Они были одни в комнате, но Бартье говорил так, будто держал речь перед аудиторией. Брызгалова почувствовала фальшь в его голосе, сделала непроизвольное движение. Он прищурил глаз, подбородком показал на ламповый абажур.
Она все поняла. У нее сильно забилось сердце.
Позже Бартье сказал, вспоминая тот день: “Я предупредил, что комната может прослушиваться, и вы мгновенно отреагировали. Думаю, именно в эту секунду мы преодолели барьер отчужденности — я увидел, как у вас потеплели глаза”.
Так они нашли друг друга.
Между тем Бартье продолжал беседу… Нервничал — боялся, что слишком быстро получит ее согласие. Но Брызгалова точно вела игру, и в тот день Бартье “ничего не добился”. Впрочем, наблюдатель, если он слышал их диалог, определил бы, что сопротивление женщины ослабло…
Потребовалось еще два сеанса уговоров, чтобы ученая появилась в лаборатории Эжена Бартье и приступила к работе.
Вечером туда же пришел Лотар Лашке. Выразил удовлетворение по поводу того, что все образовалось. Руководство исследовательского центра ждет от русской плодотворной работы. Каждый успех будет вознаграждаться. Для этого существуют широкие возможности — от улучшения режима питания и содержания до получения свободы. Да, да, можно надеяться даже на выезд в какую-нибудь страну, где тебя ждет солидный счет в банке и обставленная квартира, — разумеется, если вся нужная работа проделана на самом высоком уровне.
Брызгалова слушала эту речь, одновременно краем глаза наблюдая за Эженом Бартье. Тот старательно играл сосредоточенность, внимание, абсолютную веру в слова руководителя исследовательского центра. Дважды она ловила на себе его взгляд — француз как бы приглашал ее тоже демонстрировать смирение и покорность.
Она не могла бы объяснить, почему поступила наоборот — вдруг заявила Лашке, что не верит ни единому его слову: все это ложь, цель которой заставить ее, Анну Брызгалову, лучше работать. Что ж, она будет добросовестно нести свои обязанности. Но это все, на что вправе рассчитывать руководители исследовательского центра. Не может быть и речи о лояльности или добровольном сотрудничестве — по крайней мере, на данном этапе.
Высказав все это, сжалась в комок: сейчас должна была последовать бурная реакция противной стороны.
А Лотар Лашке стоял перед ней и молчал. Потом шлепнул ладонями себя по бедрам, коротко хохотнул и вышел из комнаты.
Брызгалова растерянно глядела на Бартье. Тот приложил палец к губам, схватил мел и стал писать на грифельной доске. Брызгалова прочитала: “Все в порядке. Вы понравились своей прямотой”. Она кивнула в знак того, что поняла, и Бартье стер надпись.
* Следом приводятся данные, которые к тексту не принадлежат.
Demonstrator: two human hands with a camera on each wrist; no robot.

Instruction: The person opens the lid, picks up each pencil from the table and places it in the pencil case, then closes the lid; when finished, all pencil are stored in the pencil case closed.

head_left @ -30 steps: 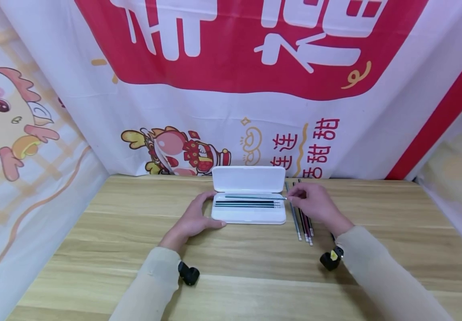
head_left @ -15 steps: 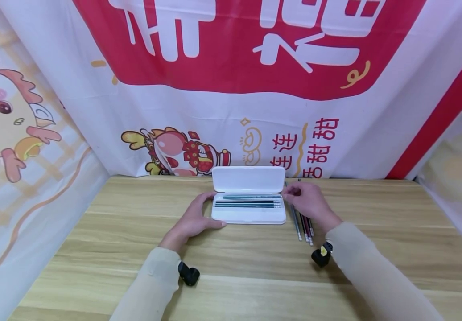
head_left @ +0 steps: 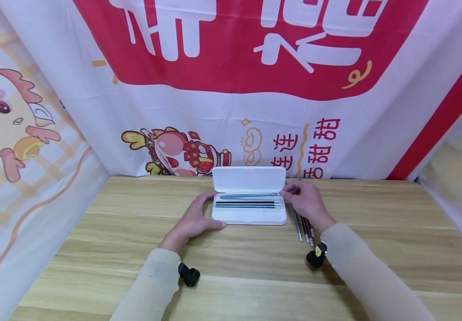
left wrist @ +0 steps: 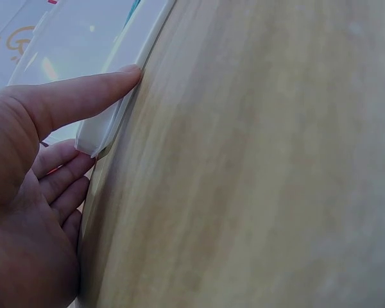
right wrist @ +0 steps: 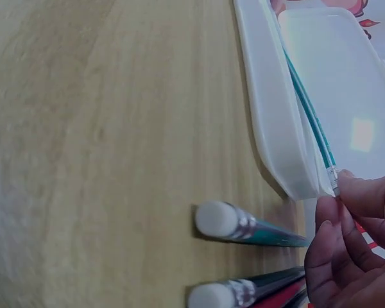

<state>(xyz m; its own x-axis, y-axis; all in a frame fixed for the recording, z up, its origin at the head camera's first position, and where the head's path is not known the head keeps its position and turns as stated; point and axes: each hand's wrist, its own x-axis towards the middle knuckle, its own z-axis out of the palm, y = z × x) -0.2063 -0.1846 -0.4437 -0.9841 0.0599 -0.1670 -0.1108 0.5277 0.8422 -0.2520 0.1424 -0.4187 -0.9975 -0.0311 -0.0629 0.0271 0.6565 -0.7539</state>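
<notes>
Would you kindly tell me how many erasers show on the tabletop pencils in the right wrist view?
2: one eraser on the teal pencil nearer the case, another eraser on the dark pencil below; more may be hidden.

The fingers (right wrist: pixel 367 196) pinch a teal pencil (right wrist: pixel 312 117) at one end of a white case (right wrist: pixel 269 96).

Between your left hand (head_left: pixel 192 219) and right hand (head_left: pixel 305 200) you have one white case (head_left: pixel 249 217) with at least two pencils (head_left: pixel 247 205) lying inside; your right pinches one teal pencil (right wrist: pixel 311 117), with at least four loose pencils (head_left: pixel 305 227) beside it.
</notes>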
С тех пор они пользовались мелом и доской для обмена репликами на особо доверительные темы. Но о многом говорили открыто: все равно тюремщики располагали обширной информацией о заключенных.
Бартье рассказал, как зимой сорокового года попал в лапы к немцам. То был не случайный арест в облаве. За ним специально пришли домой, хотя он не состоял ни в коммунистической партии, ни в Сопротивлении. Арестовали и прямиком отправили в Освенцим. Так он оказался в группе блоков Биркенау, где специально отобранные ученые — немцы и заключенные — вели исследования на людях. Чем он там занимался? Всем чем угодно, от ассистирования при операциях на головном мозге “хефтлингов” до анатомирования трупов. В январе 1945 года, когда русские армии ворвались в Силезию и немцы стали готовить лагерь к эвакуации, ему удалось бежать.
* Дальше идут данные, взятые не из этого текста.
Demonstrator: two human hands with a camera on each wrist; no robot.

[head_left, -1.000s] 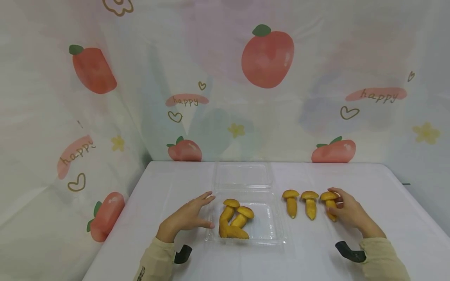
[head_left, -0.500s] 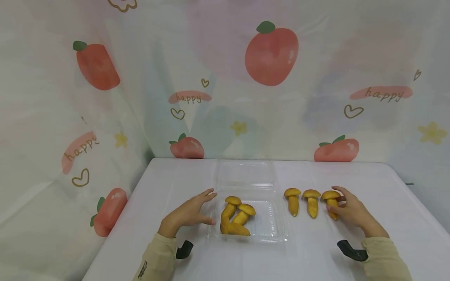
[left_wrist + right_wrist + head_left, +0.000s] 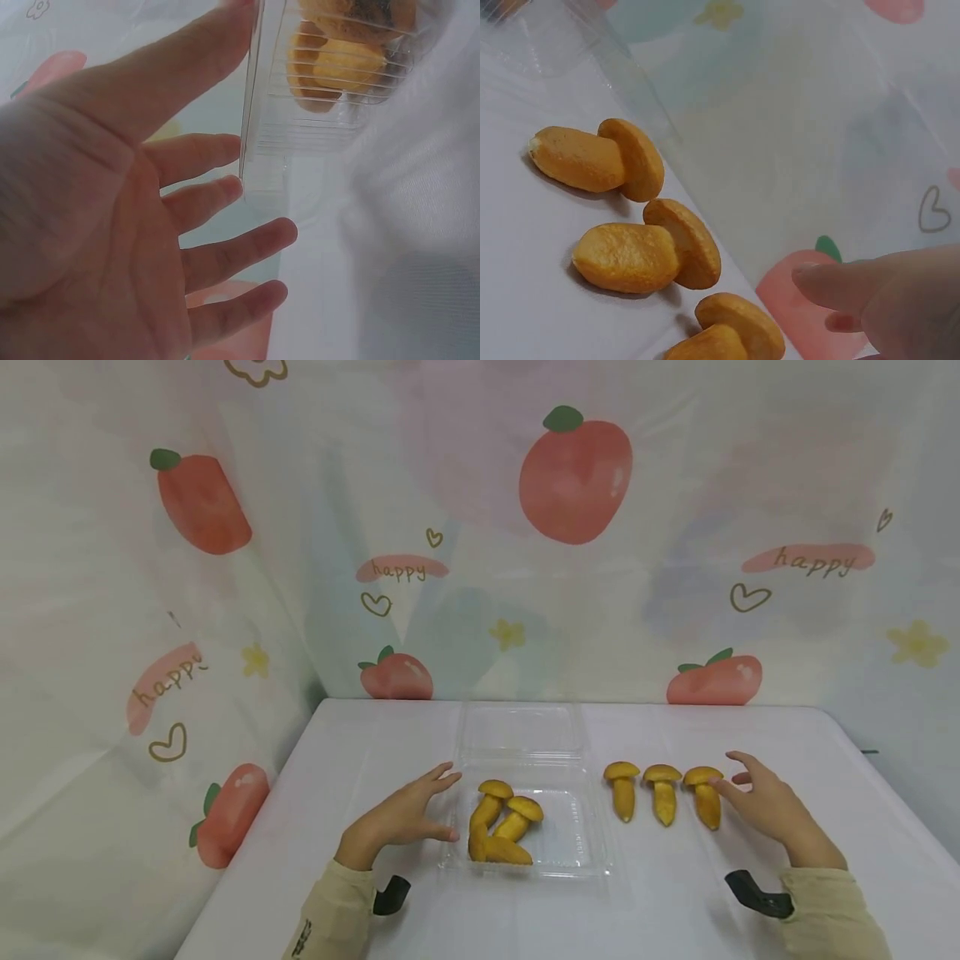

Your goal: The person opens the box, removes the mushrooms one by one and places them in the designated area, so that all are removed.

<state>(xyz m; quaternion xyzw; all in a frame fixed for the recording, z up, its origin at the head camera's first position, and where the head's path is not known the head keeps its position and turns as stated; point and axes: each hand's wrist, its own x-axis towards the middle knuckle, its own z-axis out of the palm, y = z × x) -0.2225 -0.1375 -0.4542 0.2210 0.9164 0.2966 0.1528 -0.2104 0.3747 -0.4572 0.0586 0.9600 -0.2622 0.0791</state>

Надо ли описывать, как он пришел домой? Ведь родные его давно похоронили. Родные! Из всей семьи в живых осталась одна мать. Отец, жена, дочь, которой в том сороковом году было неполных пять лет, — все погибли: эпидемии, голод.
Но надо было жить, несмотря ни на что. Еще до войны, совсем молодым исследователем, он увлекся проблемами поведения человека и возможностью влиять на его нервную деятельность — конечно, в лечебных целях, — опубликовал несколько работ на эту тему. Вот, кстати, почему немцы удостоили его вниманием и отправили в Освенцим.